The Other Piece Of The Puzzle: Exercise
All through our lives, but especially at midlife – exercise matters. Not only does moving our bodies help with stress and sleep – which both impact on weight – but exercise helps keep our muscle mass up. Muscle burns more energy than fat, even when we’re at rest. The more muscle we have, the easier it is for us to keep weight off.
Exercise physiologist Kylie Harwood, who works with many older women in her Kāpiti Coast clinic, says we need to think about this in midlife, or ideally before.
“It’s really important to make sure you have as much muscle as possible leading into the menopause period, because muscle loss does get accelerated during that time. It gets accelerated even further when you’re older.”
It’s recommended that for good health we do around 150 minutes of exercise a week. That’s around 20 minutes a day, so pretty achievable, especially when you keep in mind that everything counts: 10 minutes here or five minutes there – walking to the bus; taking the stairs to your meeting.
The good news is, exercise can be fun and make us feel amazing, and it has so many benefits; as one expert told me, if it were a pill, it would be a bestseller.
The type of exercise we do matters. Kylie says a variety of exercise is important: “So you can have high-intensity exercise – that’s anything where you’re getting your heart rate up to its maximum level.”

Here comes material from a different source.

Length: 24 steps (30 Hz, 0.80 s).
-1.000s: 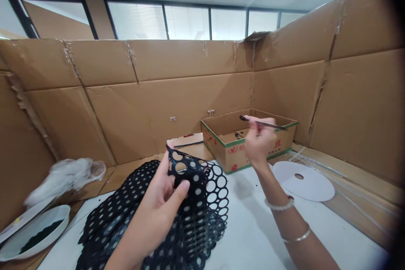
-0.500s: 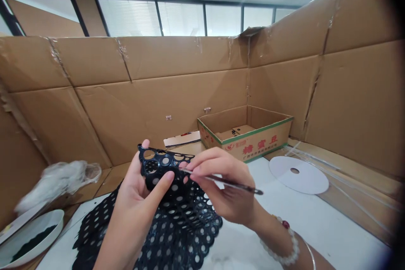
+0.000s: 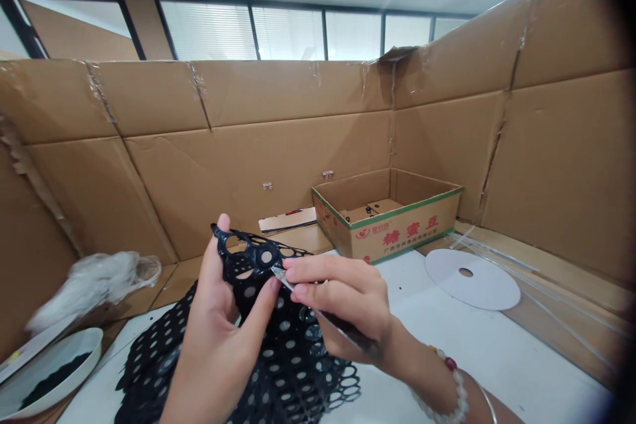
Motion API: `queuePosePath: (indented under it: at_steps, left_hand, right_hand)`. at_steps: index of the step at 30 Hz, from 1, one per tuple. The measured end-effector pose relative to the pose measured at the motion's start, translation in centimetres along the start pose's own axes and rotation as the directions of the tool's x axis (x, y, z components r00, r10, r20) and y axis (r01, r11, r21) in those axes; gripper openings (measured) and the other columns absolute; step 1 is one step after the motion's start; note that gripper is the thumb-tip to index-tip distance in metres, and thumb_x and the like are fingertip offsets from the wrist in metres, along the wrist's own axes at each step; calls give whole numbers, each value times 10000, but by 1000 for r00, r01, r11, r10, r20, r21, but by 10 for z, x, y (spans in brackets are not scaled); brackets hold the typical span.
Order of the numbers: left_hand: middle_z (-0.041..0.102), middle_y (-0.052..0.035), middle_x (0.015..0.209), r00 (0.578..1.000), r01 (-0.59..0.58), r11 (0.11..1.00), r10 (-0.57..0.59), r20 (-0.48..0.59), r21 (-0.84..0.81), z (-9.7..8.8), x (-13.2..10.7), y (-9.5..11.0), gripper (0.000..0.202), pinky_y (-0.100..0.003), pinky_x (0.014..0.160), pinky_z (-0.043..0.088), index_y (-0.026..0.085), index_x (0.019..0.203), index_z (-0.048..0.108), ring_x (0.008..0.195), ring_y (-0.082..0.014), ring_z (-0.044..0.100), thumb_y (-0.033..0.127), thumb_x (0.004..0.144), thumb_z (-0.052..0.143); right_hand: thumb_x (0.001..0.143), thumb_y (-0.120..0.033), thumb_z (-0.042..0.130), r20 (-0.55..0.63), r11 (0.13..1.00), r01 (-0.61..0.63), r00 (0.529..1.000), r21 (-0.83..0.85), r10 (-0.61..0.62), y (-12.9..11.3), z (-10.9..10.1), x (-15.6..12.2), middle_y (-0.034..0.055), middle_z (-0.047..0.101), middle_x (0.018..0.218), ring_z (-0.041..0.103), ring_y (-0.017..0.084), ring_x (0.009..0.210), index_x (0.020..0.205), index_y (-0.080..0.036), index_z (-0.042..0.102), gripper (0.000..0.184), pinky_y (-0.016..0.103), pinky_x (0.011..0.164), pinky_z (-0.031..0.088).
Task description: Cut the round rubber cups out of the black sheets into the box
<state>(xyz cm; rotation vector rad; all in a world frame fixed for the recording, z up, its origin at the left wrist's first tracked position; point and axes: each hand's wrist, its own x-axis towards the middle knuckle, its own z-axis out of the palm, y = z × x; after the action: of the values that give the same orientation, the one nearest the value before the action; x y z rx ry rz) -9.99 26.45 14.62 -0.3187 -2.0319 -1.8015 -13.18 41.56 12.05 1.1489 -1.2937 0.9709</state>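
My left hand point(image 3: 223, 324) grips the upper edge of a black perforated rubber-like sheet point(image 3: 298, 344), thumb in front and fingers behind. The sheet is full of round holes and ring shapes, and its lower part drapes in folds onto the white tabletop. My right hand point(image 3: 342, 305) pinches a slim pointed metal tool point(image 3: 342, 328), silver at the tip and dark along the shaft. Its tip touches or nearly touches the sheet beside a ring at the held edge, just above my left thumb. Whether it is a knife or tweezers is unclear.
An open cardboard box point(image 3: 407, 232) with small black rings inside stands at the back right. Near it lies a white disc point(image 3: 472, 279). To the left are a white bowl point(image 3: 92, 352) with dark contents and a clear plastic bag point(image 3: 104, 281). Cardboard walls point(image 3: 278, 146) surround the table.
My right hand has turned the tool, so its rear end now points lower and its tip sits further left on the sheet. The sheet's right side hangs more stretched out.
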Motion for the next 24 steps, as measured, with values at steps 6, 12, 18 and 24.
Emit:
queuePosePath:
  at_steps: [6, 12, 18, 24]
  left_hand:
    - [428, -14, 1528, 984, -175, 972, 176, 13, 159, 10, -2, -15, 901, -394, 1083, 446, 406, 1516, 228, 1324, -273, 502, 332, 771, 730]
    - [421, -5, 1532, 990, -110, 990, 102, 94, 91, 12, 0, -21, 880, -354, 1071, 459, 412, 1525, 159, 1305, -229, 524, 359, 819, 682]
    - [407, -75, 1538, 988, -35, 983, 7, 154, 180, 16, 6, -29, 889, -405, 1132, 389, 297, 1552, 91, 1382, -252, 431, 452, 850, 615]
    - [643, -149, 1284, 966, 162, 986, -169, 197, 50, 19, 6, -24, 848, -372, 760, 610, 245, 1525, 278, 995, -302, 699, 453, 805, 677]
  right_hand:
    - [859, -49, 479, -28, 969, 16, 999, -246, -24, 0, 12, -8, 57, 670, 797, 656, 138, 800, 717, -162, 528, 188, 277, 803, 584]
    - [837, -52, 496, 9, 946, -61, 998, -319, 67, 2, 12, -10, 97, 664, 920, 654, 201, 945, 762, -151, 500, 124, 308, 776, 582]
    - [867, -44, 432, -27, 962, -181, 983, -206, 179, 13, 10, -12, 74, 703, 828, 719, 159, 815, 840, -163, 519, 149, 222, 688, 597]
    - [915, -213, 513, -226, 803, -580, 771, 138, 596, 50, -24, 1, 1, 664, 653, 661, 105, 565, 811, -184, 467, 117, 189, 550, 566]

Strength training in particular has huge benefits for women in midlife and beyond. That means weights or body-weight exercises: things that are challenging for our muscles so they can be stimulated to grow, increasing our muscle mass and protecting our bones. Plus add in some flexibility and mobility training too.
Kylie says consistency with strength training is key, and so is increasing the work we’re doing as we get stronger.

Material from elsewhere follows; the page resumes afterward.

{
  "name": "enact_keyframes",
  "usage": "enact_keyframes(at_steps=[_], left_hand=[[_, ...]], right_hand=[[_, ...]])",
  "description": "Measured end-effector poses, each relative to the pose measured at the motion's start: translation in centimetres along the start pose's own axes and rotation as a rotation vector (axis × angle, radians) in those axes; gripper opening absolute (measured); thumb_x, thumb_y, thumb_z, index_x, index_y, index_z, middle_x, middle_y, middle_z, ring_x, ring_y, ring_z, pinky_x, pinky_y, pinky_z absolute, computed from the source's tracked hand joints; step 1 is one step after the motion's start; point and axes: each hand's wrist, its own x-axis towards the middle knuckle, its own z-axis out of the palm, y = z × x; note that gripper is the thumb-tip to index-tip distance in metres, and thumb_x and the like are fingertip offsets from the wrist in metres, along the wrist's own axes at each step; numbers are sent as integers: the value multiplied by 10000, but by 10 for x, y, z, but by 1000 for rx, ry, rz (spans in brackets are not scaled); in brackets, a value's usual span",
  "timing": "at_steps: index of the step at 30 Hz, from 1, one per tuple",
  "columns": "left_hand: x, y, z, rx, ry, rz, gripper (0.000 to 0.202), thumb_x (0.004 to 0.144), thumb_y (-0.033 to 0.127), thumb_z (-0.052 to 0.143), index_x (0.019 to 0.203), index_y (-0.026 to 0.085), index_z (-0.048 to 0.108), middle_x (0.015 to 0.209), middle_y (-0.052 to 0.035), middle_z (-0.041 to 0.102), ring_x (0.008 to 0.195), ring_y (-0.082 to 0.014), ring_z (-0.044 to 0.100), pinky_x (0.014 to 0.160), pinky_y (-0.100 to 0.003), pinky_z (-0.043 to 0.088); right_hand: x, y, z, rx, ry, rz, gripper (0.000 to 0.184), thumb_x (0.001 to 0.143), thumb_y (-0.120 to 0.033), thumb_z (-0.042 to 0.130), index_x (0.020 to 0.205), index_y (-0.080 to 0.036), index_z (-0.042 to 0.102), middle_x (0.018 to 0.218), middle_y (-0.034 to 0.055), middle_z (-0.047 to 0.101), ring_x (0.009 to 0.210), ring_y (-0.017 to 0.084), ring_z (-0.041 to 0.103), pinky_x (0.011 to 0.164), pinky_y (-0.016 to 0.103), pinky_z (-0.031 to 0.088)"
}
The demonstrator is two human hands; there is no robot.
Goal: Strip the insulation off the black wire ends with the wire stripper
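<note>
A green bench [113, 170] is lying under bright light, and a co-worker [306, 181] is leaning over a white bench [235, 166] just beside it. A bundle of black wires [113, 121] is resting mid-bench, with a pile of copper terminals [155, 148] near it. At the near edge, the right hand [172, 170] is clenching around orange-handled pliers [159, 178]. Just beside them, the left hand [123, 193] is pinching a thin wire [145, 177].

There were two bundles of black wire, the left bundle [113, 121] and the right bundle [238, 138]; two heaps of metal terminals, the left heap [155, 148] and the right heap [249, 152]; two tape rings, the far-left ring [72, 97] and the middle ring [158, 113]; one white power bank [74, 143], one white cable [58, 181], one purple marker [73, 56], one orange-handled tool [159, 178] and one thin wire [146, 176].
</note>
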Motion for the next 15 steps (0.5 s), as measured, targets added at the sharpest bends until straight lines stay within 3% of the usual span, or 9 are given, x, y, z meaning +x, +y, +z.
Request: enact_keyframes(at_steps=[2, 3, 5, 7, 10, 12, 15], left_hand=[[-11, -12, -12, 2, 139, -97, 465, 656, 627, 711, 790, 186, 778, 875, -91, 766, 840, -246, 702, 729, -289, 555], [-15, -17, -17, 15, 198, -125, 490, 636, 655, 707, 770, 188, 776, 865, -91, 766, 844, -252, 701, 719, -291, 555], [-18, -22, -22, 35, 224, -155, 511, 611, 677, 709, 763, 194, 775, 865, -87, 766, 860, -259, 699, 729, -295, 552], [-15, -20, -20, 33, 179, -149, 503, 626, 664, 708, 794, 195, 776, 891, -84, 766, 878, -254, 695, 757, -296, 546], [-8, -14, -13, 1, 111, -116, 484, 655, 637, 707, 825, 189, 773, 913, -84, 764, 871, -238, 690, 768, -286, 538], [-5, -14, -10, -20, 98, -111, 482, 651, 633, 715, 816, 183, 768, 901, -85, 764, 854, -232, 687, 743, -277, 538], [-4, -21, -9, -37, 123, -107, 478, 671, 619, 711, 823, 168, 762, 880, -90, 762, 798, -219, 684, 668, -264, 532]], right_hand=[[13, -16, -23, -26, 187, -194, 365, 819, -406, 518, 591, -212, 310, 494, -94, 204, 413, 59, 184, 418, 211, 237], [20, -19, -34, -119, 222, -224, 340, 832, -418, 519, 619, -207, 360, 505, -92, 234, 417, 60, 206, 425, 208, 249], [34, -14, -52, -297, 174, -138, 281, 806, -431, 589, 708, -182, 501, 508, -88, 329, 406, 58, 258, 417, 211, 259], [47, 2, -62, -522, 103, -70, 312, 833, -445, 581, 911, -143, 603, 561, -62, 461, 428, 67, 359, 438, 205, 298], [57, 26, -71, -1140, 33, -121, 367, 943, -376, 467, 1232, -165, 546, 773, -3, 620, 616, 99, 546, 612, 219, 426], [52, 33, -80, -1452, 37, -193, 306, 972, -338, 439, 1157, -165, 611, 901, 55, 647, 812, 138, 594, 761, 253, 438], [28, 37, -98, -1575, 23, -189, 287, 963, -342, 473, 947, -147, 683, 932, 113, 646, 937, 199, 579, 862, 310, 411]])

“It’s important that you’re doing it consistently, and that you’re gradually increasing the amount of weight that you’re lifting. Then you’re going to get the overload, and you’re going to get increases in your muscle mass and muscle size.”

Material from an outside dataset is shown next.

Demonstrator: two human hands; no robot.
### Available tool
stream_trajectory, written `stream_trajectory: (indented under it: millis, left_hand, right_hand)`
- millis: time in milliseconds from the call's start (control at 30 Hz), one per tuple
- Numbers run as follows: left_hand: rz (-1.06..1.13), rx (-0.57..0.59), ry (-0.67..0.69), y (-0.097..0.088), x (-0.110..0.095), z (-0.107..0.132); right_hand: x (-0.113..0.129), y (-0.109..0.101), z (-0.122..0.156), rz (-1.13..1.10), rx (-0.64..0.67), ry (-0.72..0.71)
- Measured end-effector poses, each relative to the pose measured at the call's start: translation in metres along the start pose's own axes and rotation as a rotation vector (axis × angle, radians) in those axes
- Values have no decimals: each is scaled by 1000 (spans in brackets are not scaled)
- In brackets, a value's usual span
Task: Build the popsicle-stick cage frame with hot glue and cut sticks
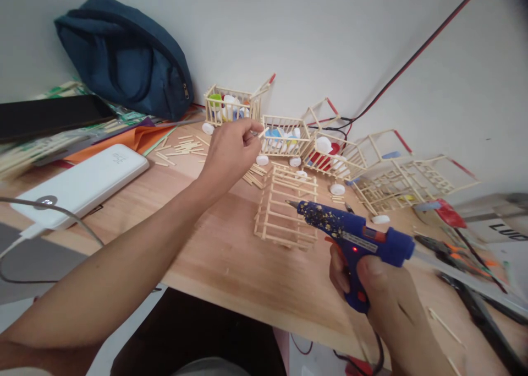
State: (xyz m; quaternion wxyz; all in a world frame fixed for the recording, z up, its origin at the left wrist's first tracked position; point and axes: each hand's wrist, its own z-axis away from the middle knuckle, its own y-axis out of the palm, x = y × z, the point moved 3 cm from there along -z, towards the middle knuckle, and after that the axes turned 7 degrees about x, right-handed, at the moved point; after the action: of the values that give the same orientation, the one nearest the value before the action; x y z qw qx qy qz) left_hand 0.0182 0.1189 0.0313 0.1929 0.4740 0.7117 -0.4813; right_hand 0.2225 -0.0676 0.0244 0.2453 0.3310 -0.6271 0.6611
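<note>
My right hand point(383, 288) grips a blue hot glue gun point(355, 233) whose nozzle points left toward an unfinished stick cage point(284, 205) lying on the wooden table point(214, 255). My left hand point(233, 150) reaches forward over the table, fingers pinched on a thin wooden stick point(260, 135), just in front of a small stick cart point(284, 136). A loose pile of sticks point(253, 175) lies below that hand.
Several finished stick carts with white cap wheels line the wall, one point(231, 106) at the back, others point(396, 172) to the right. A dark blue bag point(124, 56) leans in the corner. A white power bank point(82, 180) with cable lies left. Pliers point(454, 252) lie right.
</note>
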Motion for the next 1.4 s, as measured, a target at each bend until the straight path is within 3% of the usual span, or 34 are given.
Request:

Weight training should feel hard, every time. “For example, if you’re doing an exercise and you’re doing two sets of 12 repetitions, you want it to feel hard on your last two repetitions,” says Kylie.
“When it starts to feel easy again, then you know you’re ready to increase your weights.”
Weight Training Works For Me
I can vouch for the power of weights and strength training. In my early forties, I discovered what I’d suspected for a while: though I was not overweight, I had, in the preceding decade, lost muscle and gained fat. Though I’d been doing Pilates for years, and outwardly I looked lean-ish, inside I was not. And I was not very strong at all.
Seven years down the track, high-intensity strength training has made a profound difference to my body. In the space of a year I lost significant fat and gained muscle, and the squidgy bits that were developing about my mid regions receded. To get my balance right, I do two strength training sessions a week. At my gym, bless them, they understand the importance of recovery, and they won’t let me (or anyone) train too often; trust me, I’ve tried, and they’ve told me gently but firmly to go and do something else.
So on non-weight days I do something lower intensity, usually just walking for half an hour or so. I know that being strong and fit is not a destination, it’s a journey, and I need to keep changing it up if I want to keep the benefits going. I absolutely love seeing the ladies in their seventies and older at my gym, doing weights. They’re my inspiration, and they give me hope for a vibrant and strong old age.